For the twins, the experience provided some reassurance that the actors were truly dedicated to portraying them as accurately as possible– including when it came to their rowing exploits.
“(Pence) was a rower at Dartmouth (University), so he knew a lot about the sport already,” Tyler said, noting that both actors had also undergone rigorous physical conditioning.
The brothers, both Brunswick and Greenwich Country Day school graduates, who have been rowing since they were 15 years old, were U.S. national pairs champions in 2005 and 2007. They finished sixth in the men’s pairs final at the 2008 Beijing Olympics.
“I know they researched meticulously” for the roles, Tyler said of Hammer and Pence.

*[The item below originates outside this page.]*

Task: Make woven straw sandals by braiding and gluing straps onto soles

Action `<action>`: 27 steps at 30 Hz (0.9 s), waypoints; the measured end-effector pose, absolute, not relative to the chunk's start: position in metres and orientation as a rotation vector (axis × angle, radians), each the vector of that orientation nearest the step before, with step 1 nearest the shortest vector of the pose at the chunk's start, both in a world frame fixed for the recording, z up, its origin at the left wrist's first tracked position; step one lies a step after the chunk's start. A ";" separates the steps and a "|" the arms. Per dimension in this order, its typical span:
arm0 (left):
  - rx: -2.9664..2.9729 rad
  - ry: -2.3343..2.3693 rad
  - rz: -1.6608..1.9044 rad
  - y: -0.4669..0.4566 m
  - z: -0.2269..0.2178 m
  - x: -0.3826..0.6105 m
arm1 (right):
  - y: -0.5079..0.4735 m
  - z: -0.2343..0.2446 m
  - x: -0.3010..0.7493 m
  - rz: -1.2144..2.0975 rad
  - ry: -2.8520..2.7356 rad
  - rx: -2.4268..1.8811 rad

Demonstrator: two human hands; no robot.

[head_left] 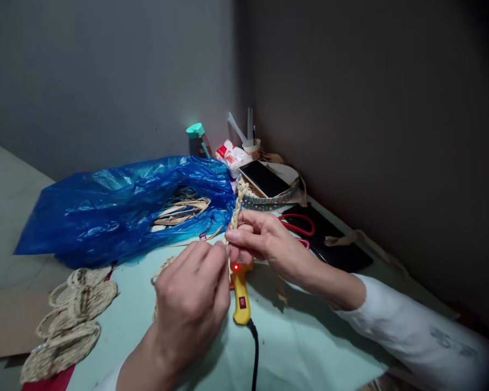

Whether the film, as a whole, is faithful to the brothers’ real-life story remains an open question.
The brothers say they have learned firsthand that there are often widely varying degrees of accuracy in the way print and online media outlets present their stories to audiences.
Hollywood is no exception.
“There’s obviously the reality, and there’s what people write and perceive, and what their opinions are, and often there’s a gap there,” Tyler said. “We are used to that gap being big and small.”
Cameron hopes the movie accurately reflects a broader social dynamic between its characters– those who are guided by principle and integrity, versus those who view life as a zero-sum game, he said.
“If the movie is looking to reflect reality, then you have to ask yourself: How did I live my life?” Cameron said. As long as the film is accurate, “I don’t think we have too much to be worried about.”
Either way, the brothers said they aren’t getting too hung up about the film.
This fall, they plan to finish a one-year MBA program at Christ Church college in Oxford, England. After that, they plan to continue training in the states for rowing competitions, in hopes of returning to London for the 2012 Olympics. They said their longer-term futures likely involve business.
“There are so many things I want to do right now, it would be foolish to confuse a movie as something more,” Tyler said. “Some parts are going to be true, others are going to be less true.
“At the end of the day, it’s a movie.”
Greenwich Time contributed to this report.